Levou um tempo até Odair conseguir uma brecha digna para
fugir da muvuca. Fugiu do jeito que estava e correu aos tropeções pelos
corredores do hospital. Já estava sem fôlego quando passou pela sala de espera
de uma das alas e acompanhou com os olhos abaixados todos aqueles pacientes que
aguardavam a vez. Todos com aqueles mesmos sorrisos psicopatas e olhos
estatelados das enfermeiras. Ele até diminuiu o passo para recobrar o fôlego,
mas teve que desistir de fazê-lo, porque dentre aquela “plateia“ de risonhos zumbis,
pelo menos um havia se levantado ante a sua presença. E menos outros quatro
ameaçavam repetir o gesto.
Odair terminou na rua. Mas sua fuga contra os olhares
psicopatas e os sorrisos deformados e obcecados continuava. Agora eles
desbotavam nos rostos de todas as pessoas da rua. Por toda a parte, por todo
lugar. Eles seguiam suas rotinas, atravessavam as faixas de pedestres, levavam
o cão para passear, sempre desfilando seu torcicolo sobrenatural voltado para
Odair exibindo um sorriso ainda mais repuxado e deformado. Havia algumas
pessoas que andavam olhando para o lado, embora o tronco estivesse voltado para
a direção contrária, lembrando até aqueles sinaleiros usados nas estradas de
ferro, em que uma grande placa circular e colorida está preparada para estar
sempre voltada para a direção dos trens, não importa a posição de suas chaves,
para manter os maquinistas sempre informados.

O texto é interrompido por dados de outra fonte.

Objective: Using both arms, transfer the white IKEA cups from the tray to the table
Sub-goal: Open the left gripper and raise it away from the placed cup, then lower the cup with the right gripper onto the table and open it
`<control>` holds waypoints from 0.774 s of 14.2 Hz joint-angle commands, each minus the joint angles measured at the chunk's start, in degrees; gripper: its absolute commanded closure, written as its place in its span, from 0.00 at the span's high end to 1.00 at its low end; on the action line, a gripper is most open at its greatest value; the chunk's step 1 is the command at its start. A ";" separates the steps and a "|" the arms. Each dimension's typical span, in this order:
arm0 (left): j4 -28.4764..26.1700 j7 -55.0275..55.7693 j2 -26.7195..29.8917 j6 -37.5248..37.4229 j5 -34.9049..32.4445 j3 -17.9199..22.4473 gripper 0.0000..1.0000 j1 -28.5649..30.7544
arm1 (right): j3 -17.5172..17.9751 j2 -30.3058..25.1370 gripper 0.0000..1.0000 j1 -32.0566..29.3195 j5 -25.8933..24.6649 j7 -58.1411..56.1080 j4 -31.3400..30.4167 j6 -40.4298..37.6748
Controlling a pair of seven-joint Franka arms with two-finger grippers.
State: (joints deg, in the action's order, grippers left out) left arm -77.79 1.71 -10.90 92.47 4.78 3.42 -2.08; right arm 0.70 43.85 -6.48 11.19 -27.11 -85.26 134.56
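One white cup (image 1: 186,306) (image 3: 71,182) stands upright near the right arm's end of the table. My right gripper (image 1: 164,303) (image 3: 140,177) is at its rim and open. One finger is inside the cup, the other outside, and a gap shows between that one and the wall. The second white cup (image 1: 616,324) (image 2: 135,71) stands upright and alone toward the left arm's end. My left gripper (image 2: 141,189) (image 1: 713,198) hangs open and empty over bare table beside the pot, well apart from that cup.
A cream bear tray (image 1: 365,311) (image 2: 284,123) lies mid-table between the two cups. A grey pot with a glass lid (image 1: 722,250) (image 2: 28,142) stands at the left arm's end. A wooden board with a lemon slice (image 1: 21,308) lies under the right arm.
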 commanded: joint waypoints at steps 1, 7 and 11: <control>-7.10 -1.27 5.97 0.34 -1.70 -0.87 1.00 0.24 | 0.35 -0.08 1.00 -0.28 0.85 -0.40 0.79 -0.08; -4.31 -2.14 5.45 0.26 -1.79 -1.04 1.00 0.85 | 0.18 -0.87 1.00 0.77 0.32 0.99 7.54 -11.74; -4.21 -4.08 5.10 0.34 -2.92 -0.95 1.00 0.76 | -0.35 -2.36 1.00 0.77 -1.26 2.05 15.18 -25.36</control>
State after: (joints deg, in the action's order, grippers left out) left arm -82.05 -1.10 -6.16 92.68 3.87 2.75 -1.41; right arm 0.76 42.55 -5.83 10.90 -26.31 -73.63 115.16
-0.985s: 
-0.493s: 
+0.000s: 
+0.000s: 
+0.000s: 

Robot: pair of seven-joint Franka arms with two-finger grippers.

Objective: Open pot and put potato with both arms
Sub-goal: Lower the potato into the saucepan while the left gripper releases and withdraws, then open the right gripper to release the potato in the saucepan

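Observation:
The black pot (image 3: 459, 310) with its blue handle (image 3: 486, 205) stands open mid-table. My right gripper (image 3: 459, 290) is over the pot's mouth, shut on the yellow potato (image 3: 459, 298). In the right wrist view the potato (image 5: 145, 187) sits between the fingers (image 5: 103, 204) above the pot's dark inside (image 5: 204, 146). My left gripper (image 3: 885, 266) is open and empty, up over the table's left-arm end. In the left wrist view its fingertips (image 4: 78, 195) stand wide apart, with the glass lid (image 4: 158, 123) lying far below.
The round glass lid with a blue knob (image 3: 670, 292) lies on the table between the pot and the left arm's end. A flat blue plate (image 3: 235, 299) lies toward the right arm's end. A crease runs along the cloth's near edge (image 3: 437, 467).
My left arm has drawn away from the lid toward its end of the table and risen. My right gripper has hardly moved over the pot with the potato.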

E os sorrisos... o que dizer dos sorrisos? Alguns eram tão
tresloucamente repuxados que pareciam ter sido provocados por algum tipo de
instrumento de tortura. E eles não eram fixos. Era nítido que os donos deles se
esforçavam para aumentá-los ainda mais e, por isso, escapava-lhes aquele leve
pronunciado de voz vago, que as enfermeiras do hospital também tinham. E também
era notório que eram feitos meio contra a vontade. E não só os adultos carregavam
esse semblante, mas também as crianças e bebês. Até mesmo aqueles jovens demais
para arreganhar os dentes deslocavam seu pescoço para Odair a fim de escancarar
o cabeção em direção a ele para deformar seu rosto e expor as gengivas ainda
desdentadas e a esbugalhar os olhinhos prematuros.
* * *
Odair largou tudo e fugiu para o norte. Agora ele vive em um
barraco no meio do mato, isolado de todos. Virou eremita para fugir dos
fantasmas sorridentes. Evita reflexos de qualquer sorte. Até da sua. Por isso,
deixou a barba crescer. Assim, caso se depare com algum espelho, seu reflexo
fica impedido de sorrir-lhe de volta por causa da barba grande. - Engenhoso!
Não lhe falta nada, mas o inverno é duro e a higiene
precária. Passou a viver da carne e da pesca e no verão se ocupa em eliminar
poças de água que venham a servir como espelhos dos infernos.
Enfim, Odair reaprendeu a viver. Vive com o Sorocaba e o
Feijão, seus dois vira-latas. Ainda guarda muito medo das assombrações e faz o
impossível para mantê-las afastadas e tem conseguido certo êxito - pelo menos
até que os fantasmas dos animais também aprendam a sorrir.